GIVEN DATA:

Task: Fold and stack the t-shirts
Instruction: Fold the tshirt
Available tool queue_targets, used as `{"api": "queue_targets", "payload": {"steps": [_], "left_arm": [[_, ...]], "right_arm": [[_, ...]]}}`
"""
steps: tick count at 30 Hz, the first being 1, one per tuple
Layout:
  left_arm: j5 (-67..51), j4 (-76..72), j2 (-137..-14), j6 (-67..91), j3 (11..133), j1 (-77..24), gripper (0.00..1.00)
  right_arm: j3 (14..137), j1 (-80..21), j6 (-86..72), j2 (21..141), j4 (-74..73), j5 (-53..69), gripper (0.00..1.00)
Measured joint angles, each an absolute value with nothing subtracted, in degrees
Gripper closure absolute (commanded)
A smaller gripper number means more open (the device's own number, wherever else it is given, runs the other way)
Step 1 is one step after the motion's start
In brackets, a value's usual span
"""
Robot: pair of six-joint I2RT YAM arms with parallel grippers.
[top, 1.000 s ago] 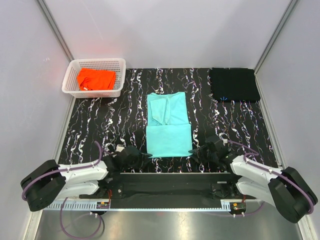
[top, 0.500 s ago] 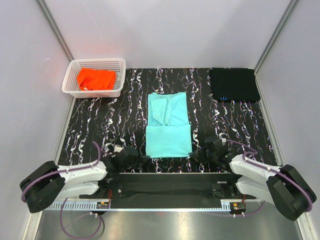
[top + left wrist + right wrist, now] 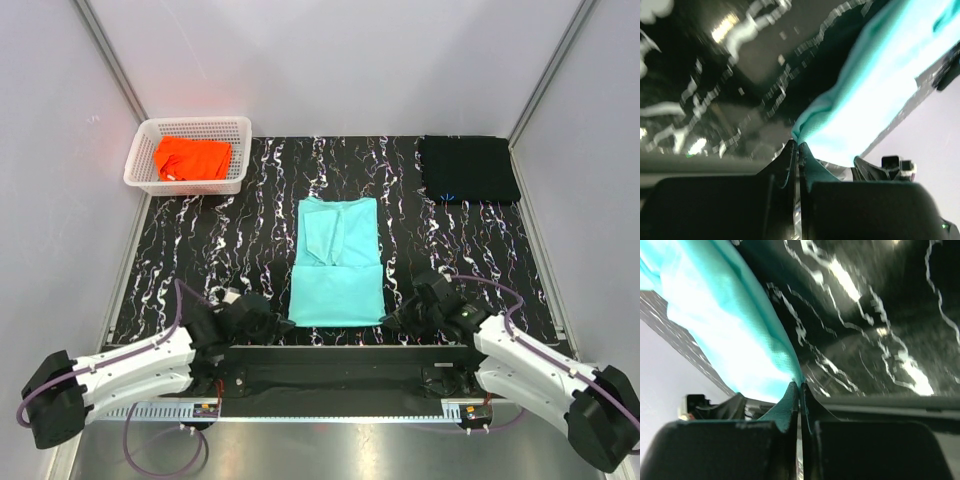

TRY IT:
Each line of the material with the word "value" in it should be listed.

REPLY:
Measured joint angles, each an absolute value with nothing subtracted, in degrees
In brackets, a value's usual span

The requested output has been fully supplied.